Task: For each record below, give an exact transcription.

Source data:
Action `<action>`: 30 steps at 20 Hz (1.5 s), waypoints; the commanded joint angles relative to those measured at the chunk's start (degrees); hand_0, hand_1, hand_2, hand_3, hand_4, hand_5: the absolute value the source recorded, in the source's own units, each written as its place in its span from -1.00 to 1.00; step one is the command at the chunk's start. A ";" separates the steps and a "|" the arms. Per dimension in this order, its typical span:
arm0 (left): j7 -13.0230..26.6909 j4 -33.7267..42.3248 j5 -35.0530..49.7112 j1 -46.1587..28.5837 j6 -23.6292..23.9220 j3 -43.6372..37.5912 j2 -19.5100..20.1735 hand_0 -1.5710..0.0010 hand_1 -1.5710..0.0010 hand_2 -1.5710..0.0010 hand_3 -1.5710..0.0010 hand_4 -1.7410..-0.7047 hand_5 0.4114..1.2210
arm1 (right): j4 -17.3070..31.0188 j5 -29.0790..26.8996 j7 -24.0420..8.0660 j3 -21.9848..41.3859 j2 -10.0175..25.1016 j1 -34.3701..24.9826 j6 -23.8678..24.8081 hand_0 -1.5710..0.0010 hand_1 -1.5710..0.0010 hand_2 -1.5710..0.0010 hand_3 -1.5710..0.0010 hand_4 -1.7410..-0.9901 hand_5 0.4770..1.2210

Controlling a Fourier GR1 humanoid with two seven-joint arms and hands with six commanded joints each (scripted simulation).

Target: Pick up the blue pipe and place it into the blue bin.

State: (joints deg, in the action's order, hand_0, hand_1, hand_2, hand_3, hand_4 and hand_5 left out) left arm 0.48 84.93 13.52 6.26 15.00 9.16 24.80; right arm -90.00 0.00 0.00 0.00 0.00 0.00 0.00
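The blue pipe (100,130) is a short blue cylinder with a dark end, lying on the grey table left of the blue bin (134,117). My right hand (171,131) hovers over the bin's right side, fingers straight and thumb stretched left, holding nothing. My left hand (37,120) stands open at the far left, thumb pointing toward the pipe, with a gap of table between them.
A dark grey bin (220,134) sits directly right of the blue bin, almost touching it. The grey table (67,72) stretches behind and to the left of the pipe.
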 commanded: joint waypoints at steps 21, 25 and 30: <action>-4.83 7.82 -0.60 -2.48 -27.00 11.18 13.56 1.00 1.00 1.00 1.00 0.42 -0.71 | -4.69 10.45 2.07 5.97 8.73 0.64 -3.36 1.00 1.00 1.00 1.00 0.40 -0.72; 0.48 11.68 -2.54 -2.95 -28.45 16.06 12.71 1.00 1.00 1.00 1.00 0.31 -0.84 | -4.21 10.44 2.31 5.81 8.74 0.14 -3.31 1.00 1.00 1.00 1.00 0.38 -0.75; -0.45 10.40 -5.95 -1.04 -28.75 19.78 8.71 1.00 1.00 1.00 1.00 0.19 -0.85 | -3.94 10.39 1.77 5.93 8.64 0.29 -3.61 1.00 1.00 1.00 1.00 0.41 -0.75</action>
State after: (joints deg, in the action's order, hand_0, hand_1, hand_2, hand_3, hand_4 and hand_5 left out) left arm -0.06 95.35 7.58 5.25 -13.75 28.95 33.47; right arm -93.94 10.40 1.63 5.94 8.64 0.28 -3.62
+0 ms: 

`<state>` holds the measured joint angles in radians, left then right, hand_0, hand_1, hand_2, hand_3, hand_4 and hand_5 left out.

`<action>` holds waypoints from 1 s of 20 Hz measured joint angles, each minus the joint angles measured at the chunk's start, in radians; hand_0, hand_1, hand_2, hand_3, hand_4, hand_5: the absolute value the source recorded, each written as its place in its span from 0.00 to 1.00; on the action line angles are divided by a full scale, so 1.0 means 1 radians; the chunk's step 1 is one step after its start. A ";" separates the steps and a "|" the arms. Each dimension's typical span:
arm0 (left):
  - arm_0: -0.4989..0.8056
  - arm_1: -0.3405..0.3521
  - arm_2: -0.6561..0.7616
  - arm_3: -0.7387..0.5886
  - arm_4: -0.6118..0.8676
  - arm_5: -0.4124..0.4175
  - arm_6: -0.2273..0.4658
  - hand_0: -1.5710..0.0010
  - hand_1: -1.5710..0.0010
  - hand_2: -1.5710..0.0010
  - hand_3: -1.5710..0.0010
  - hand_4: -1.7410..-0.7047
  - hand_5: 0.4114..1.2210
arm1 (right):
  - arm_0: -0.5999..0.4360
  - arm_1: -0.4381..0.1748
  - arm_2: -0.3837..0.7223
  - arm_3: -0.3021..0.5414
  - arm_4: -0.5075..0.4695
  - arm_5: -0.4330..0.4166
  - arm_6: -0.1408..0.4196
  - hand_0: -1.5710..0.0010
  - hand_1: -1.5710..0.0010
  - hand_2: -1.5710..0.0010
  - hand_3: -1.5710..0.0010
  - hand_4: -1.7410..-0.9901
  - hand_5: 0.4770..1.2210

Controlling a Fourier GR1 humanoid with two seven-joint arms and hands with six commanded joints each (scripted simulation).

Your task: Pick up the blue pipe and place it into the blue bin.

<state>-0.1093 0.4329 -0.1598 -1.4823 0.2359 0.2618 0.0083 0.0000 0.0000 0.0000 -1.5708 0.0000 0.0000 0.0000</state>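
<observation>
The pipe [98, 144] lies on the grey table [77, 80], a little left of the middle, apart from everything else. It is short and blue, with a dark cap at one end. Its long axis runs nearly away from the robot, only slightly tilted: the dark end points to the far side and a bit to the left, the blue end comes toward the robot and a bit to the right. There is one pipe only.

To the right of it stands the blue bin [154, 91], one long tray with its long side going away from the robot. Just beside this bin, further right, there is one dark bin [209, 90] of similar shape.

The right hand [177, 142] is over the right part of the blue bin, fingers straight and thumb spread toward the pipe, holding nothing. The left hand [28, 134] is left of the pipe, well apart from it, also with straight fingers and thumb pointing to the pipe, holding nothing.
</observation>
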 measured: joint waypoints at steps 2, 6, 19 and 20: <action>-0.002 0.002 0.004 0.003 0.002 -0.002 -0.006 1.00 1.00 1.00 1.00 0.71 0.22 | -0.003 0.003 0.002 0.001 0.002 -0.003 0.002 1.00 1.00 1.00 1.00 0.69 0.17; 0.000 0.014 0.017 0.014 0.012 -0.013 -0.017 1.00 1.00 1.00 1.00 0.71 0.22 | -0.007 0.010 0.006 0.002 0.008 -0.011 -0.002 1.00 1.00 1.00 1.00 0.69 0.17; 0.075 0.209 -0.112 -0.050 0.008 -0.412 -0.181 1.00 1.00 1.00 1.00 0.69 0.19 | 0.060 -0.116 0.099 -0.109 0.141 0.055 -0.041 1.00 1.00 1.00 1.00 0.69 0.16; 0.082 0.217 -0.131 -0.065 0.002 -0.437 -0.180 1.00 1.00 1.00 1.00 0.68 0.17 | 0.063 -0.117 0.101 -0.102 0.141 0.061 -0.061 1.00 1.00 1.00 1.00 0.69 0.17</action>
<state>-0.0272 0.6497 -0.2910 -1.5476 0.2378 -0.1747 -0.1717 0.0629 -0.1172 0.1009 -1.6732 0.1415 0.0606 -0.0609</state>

Solution to this exercise:
Action `<action>`: 30 steps at 20 Hz (1.5 s), waypoints; the commanded joint angles relative to those measured at the chunk's start (degrees); hand_0, hand_1, hand_2, hand_3, hand_4, hand_5: the absolute value the source recorded, in the source's own units, each written as its place in its span from -1.00 to 1.00; step one is the command at the chunk's start. A ";" separates the steps and a "|" the arms. Per dimension in this order, its typical span:
arm0 (left): j7 -13.0230..26.6909 j4 -33.7267..42.3248 j5 -35.0530..49.7112 j1 -46.1587..28.5837 j6 -23.6292..23.9220 j3 -43.6372..37.5912 j2 -19.5100..20.1735 hand_0 -1.5710..0.0010 hand_1 -1.5710..0.0010 hand_2 -1.5710..0.0010 hand_3 -1.5710..0.0010 hand_4 -1.7410..-0.7047 hand_5 0.4114..1.2210
arm1 (right): j4 -17.3070..31.0188 j5 -29.0790..26.8996 j7 -24.0420..8.0660 j3 -21.9848..41.3859 j2 -10.0175..25.1016 j1 -34.3701..24.9826 j6 -23.8678..24.8081 hand_0 -1.5710..0.0010 hand_1 -1.5710..0.0010 hand_2 -1.5710..0.0010 hand_3 -1.5710..0.0010 hand_4 -1.7410..-0.9901 hand_5 0.4770..1.2210

Controlling a Fourier GR1 humanoid with two seven-joint arms and hands with six commanded joints each (scripted simulation).

Target: Pick up the blue pipe and place it into the blue bin.

State: (joints deg, in the action's order, hand_0, hand_1, hand_2, hand_3, hand_4 and hand_5 left out) left arm 0.48 84.93 13.52 6.26 15.00 9.16 24.80; right arm -90.00 0.00 0.00 0.00 0.00 0.00 0.00
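The blue pipe (100,130) is a short blue cylinder with a dark end, lying on the grey table left of the blue bin (134,117). My right hand (171,131) hovers over the bin's right side, fingers straight and thumb stretched left, holding nothing. My left hand (37,120) stands open at the far left, thumb pointing toward the pipe, with a gap of table between them.
A dark grey bin (220,134) sits directly right of the blue bin, almost touching it. The grey table (67,72) stretches behind and to the left of the pipe.
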 commanded: joint waypoints at steps 21, 25 and 30: <action>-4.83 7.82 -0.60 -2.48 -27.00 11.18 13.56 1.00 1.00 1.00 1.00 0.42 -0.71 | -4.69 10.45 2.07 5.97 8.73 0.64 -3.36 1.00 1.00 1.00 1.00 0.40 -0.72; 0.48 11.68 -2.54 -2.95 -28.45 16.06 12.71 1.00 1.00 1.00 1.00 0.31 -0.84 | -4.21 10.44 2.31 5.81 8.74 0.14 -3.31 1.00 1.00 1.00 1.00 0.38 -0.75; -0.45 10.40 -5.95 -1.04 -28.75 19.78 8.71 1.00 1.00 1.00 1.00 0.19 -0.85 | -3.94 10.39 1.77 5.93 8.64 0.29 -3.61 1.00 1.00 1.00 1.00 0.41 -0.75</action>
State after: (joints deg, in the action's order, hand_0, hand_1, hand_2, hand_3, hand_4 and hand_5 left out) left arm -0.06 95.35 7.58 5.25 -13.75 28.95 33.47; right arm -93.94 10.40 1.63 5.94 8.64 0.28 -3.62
+0 ms: 

`<state>` holds the measured joint angles in radians, left then right, hand_0, hand_1, hand_2, hand_3, hand_4 and hand_5 left out.

`<action>` holds waypoints from 1 s of 20 Hz measured joint angles, each minus the joint angles measured at the chunk's start, in radians; hand_0, hand_1, hand_2, hand_3, hand_4, hand_5: the absolute value the source recorded, each written as its place in its span from 0.00 to 1.00; on the action line angles are divided by a full scale, so 1.0 means 1 radians; the chunk's step 1 is one step after its start. A ";" separates the steps and a "|" the arms. Each dimension's typical span:
arm0 (left):
  - arm_0: -0.4989..0.8056
  - arm_1: -0.3405..0.3521
  - arm_2: -0.6561..0.7616
  - arm_3: -0.7387..0.5886
  - arm_4: -0.6118..0.8676
  - arm_5: -0.4124..0.4175
  - arm_6: -0.2273..0.4658
  - hand_0: -1.5710..0.0010
  - hand_1: -1.5710..0.0010
  - hand_2: -1.5710..0.0010
  - hand_3: -1.5710..0.0010
  - hand_4: -1.7410..-0.7047
  - hand_5: 0.4114..1.2210
arm1 (right):
  - arm_0: -0.5999..0.4360
  - arm_1: -0.4381..0.1748
  - arm_2: -0.3837..0.7223
  - arm_3: -0.3021..0.5414
  - arm_4: -0.5075..0.4695
  - arm_5: -0.4330..0.4166
  - arm_6: -0.1408..0.4196
  - hand_0: -1.5710..0.0010
  - hand_1: -1.5710..0.0010
  - hand_2: -1.5710..0.0010
  - hand_3: -1.5710..0.0010
  - hand_4: -1.7410..-0.9901
  - hand_5: 0.4770..1.2210

Controlling a Fourier GR1 humanoid with two seven-joint arms and hands with six commanded joints each (scripted simulation).

Your task: Pick up the blue pipe and place it into the blue bin.

<state>-0.1093 0.4329 -0.1598 -1.4823 0.2359 0.2618 0.0083 0.0000 0.0000 0.0000 -1.5708 0.0000 0.0000 0.0000</state>
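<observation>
The pipe [98, 144] lies on the grey table [77, 80], a little left of the middle, apart from everything else. It is short and blue, with a dark cap at one end. Its long axis runs nearly away from the robot, only slightly tilted: the dark end points to the far side and a bit to the left, the blue end comes toward the robot and a bit to the right. There is one pipe only.

To the right of it stands the blue bin [154, 91], one long tray with its long side going away from the robot. Just beside this bin, further right, there is one dark bin [209, 90] of similar shape.

The right hand [177, 142] is over the right part of the blue bin, fingers straight and thumb spread toward the pipe, holding nothing. The left hand [28, 134] is left of the pipe, well apart from it, also with straight fingers and thumb pointing to the pipe, holding nothing.
</observation>
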 measured: joint waypoints at steps 2, 6, 19 and 20: <action>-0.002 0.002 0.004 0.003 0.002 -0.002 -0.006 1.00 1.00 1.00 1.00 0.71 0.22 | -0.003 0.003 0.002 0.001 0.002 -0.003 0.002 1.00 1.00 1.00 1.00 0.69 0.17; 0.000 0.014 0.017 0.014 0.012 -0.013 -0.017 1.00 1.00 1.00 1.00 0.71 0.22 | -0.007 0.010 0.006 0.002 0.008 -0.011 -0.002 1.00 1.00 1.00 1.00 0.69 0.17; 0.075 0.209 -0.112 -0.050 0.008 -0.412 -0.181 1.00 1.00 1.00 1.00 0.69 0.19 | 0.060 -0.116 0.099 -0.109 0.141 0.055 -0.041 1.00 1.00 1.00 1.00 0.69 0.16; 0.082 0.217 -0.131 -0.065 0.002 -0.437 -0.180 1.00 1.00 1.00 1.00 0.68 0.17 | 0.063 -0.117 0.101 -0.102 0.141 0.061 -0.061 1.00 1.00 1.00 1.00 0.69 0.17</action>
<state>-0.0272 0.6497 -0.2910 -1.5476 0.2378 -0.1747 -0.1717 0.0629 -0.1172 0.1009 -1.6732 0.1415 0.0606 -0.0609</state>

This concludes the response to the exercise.